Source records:
□ □ □ □ □
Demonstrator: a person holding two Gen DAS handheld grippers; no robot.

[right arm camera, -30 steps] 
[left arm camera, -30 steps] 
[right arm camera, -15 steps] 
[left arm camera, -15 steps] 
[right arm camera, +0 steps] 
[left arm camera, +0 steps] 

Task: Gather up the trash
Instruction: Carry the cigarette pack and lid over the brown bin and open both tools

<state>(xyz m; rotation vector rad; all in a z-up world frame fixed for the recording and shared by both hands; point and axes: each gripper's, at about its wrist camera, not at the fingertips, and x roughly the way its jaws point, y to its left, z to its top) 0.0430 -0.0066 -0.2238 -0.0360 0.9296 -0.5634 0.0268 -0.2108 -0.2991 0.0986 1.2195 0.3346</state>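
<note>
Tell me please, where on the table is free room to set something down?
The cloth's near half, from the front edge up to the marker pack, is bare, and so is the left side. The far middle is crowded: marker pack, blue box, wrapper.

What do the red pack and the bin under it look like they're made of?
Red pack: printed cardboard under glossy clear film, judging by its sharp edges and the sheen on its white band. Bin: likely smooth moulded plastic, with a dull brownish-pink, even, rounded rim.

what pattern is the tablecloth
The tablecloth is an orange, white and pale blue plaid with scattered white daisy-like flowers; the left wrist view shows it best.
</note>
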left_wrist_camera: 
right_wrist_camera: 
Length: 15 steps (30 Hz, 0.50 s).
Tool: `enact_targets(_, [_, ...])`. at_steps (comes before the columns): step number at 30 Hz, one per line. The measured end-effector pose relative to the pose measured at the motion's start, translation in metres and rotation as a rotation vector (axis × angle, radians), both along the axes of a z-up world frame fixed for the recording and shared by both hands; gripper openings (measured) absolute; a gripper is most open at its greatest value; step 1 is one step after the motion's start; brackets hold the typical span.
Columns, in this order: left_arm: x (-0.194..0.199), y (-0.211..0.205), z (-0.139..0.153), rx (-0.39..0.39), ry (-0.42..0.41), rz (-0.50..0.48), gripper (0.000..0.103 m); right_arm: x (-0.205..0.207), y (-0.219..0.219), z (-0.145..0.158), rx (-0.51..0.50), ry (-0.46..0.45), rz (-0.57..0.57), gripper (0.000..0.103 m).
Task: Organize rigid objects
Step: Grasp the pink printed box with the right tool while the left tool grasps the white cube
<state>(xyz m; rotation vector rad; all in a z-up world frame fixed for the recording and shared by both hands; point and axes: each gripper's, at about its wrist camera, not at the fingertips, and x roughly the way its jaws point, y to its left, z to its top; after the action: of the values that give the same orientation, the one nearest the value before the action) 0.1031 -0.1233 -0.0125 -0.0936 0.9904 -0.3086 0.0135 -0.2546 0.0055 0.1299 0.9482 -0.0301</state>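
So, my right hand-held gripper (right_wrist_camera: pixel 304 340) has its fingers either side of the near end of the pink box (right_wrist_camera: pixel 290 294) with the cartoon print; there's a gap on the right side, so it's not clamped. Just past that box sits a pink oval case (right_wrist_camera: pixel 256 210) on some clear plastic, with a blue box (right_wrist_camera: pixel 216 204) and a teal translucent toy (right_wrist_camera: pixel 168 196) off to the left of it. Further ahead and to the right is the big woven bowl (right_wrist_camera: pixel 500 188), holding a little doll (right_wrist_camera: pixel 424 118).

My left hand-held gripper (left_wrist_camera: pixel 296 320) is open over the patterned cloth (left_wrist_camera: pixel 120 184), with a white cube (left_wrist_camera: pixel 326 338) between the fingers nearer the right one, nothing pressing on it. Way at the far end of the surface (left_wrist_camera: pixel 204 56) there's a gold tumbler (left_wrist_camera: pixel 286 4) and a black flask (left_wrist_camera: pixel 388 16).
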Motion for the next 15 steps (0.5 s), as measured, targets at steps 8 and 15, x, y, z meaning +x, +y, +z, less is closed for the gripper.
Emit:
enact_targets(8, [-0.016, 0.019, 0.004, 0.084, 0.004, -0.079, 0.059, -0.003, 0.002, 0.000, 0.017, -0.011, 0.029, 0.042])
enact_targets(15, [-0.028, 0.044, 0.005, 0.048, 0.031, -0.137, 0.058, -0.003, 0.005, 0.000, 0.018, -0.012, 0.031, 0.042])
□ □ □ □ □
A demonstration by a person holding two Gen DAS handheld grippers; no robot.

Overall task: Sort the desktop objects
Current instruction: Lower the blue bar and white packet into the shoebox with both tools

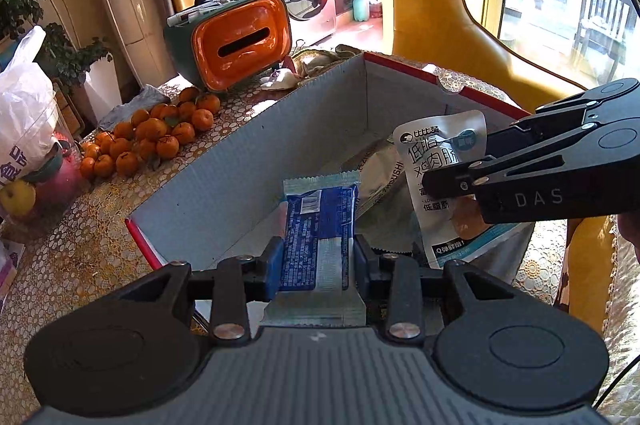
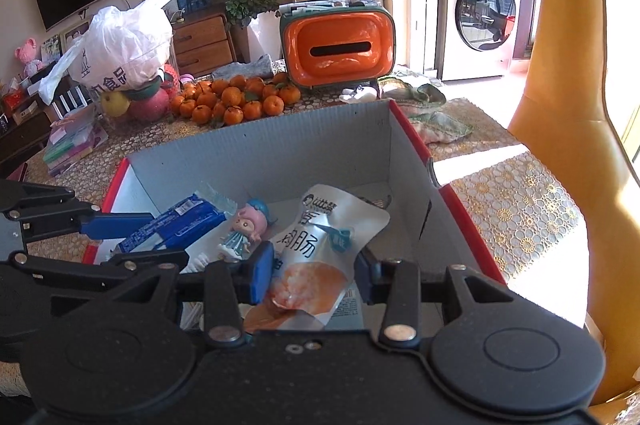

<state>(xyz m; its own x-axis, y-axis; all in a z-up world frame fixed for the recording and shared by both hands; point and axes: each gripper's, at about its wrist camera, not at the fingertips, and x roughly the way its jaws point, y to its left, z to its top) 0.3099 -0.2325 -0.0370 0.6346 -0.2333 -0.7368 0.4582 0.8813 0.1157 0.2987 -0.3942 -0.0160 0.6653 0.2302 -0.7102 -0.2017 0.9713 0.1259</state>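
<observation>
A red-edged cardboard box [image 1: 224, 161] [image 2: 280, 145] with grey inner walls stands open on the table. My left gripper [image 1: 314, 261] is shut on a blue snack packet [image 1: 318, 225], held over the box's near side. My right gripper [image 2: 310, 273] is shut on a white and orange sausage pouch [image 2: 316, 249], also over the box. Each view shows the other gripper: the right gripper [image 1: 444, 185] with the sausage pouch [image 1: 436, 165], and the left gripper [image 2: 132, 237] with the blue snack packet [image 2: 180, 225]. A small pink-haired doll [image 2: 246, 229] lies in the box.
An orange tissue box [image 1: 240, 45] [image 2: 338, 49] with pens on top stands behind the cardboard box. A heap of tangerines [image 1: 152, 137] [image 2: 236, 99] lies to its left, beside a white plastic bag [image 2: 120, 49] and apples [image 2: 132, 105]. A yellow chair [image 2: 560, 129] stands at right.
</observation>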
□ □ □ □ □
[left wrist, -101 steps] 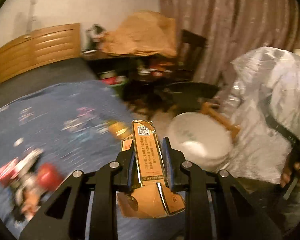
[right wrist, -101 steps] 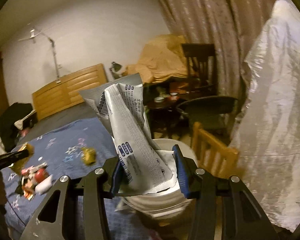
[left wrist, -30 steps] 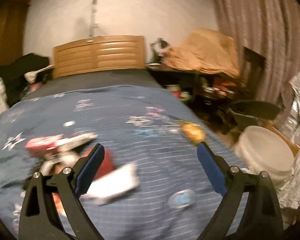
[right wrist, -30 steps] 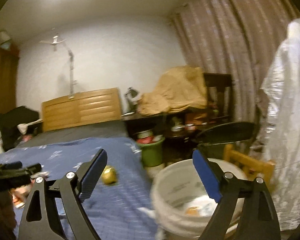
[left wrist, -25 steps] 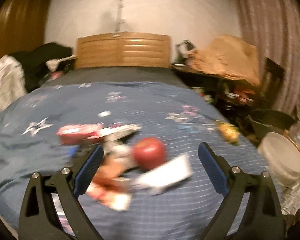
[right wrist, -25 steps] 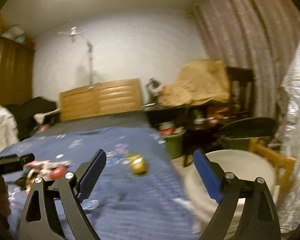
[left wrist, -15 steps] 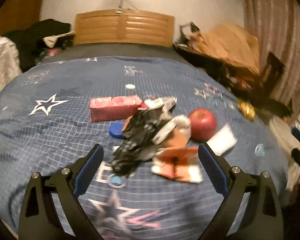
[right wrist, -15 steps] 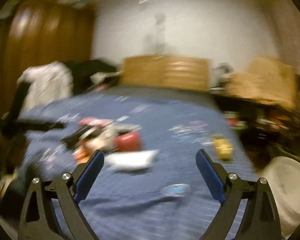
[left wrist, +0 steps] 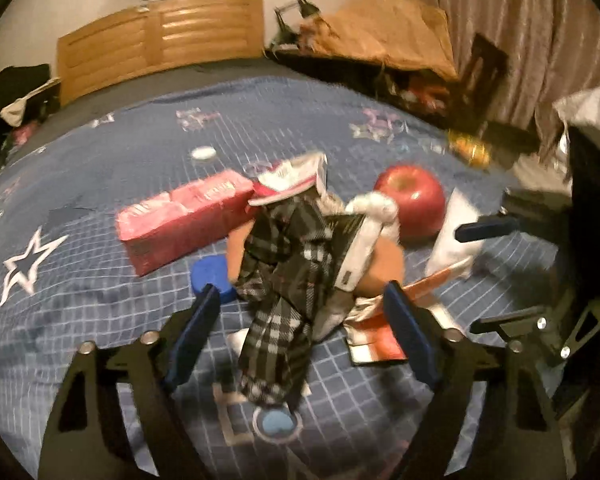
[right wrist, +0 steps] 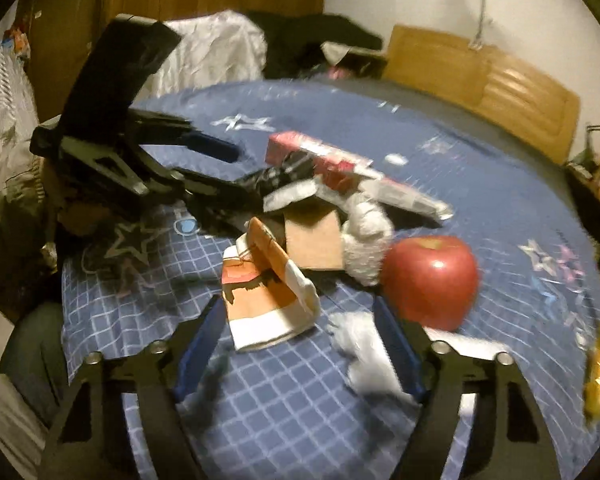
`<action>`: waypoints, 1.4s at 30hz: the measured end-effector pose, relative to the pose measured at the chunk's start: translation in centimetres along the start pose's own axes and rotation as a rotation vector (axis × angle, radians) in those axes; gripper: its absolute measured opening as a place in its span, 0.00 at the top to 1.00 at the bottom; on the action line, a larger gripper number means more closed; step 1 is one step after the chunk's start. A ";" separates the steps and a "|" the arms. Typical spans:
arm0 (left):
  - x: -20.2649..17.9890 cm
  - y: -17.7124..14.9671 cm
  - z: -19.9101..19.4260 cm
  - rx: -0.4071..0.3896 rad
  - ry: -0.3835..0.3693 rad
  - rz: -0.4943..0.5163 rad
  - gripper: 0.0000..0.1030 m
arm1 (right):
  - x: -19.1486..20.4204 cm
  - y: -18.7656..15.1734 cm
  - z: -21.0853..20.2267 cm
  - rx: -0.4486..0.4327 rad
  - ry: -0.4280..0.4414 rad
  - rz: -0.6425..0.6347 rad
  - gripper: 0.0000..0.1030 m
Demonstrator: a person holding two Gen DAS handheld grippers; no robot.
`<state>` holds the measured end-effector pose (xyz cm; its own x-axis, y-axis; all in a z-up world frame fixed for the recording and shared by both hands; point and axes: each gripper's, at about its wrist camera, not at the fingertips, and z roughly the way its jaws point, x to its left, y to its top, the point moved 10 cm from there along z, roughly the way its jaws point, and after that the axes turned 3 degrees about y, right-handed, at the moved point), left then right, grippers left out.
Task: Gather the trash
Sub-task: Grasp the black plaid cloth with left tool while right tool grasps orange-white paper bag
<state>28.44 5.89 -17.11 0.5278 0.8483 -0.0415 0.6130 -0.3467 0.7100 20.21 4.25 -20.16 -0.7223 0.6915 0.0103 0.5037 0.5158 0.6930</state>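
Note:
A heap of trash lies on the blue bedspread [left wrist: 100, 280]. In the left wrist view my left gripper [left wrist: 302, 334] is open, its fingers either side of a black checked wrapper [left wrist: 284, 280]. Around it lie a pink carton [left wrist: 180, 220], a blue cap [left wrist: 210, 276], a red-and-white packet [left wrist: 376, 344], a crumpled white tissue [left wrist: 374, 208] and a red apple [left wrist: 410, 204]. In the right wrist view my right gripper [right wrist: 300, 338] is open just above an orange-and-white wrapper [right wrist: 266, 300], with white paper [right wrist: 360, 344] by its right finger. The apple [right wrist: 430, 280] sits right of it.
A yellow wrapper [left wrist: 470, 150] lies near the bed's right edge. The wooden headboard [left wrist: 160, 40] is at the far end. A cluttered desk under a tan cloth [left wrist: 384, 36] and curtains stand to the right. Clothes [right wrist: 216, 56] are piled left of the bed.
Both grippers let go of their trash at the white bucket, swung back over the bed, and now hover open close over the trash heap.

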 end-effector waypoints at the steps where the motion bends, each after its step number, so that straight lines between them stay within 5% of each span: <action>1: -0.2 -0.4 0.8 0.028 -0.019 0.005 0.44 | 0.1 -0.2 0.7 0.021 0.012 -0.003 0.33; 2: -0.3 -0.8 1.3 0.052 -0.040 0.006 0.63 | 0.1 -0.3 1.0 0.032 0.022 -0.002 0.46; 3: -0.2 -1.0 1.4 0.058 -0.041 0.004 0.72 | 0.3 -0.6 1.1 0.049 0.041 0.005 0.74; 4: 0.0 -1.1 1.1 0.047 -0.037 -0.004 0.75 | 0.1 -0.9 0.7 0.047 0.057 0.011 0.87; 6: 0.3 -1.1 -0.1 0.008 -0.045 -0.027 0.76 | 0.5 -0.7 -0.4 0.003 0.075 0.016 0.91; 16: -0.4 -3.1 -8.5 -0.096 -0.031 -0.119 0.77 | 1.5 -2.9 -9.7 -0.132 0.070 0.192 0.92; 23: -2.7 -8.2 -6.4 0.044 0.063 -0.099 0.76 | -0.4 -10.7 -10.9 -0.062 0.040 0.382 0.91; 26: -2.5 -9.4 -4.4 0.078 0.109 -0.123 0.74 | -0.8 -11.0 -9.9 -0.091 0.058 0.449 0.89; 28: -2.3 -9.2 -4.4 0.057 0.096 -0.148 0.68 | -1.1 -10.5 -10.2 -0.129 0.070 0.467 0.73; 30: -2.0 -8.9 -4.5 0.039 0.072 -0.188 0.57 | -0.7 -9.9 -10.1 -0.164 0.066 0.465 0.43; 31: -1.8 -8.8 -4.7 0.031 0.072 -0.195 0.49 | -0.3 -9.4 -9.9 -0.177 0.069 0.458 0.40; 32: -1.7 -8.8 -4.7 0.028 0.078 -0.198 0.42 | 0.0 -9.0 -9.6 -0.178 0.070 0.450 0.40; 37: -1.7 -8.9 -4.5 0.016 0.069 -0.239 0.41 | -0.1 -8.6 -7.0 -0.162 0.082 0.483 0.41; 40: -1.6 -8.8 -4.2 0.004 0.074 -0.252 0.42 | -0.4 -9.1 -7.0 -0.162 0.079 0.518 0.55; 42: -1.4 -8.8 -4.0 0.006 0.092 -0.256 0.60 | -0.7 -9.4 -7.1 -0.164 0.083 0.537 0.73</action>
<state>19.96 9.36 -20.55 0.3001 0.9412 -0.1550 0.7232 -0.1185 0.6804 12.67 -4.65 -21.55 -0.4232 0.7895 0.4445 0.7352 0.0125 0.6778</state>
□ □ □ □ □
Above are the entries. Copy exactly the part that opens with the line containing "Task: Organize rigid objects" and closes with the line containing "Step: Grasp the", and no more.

- [WRITTEN ANSWER]:
Task: Organize rigid objects
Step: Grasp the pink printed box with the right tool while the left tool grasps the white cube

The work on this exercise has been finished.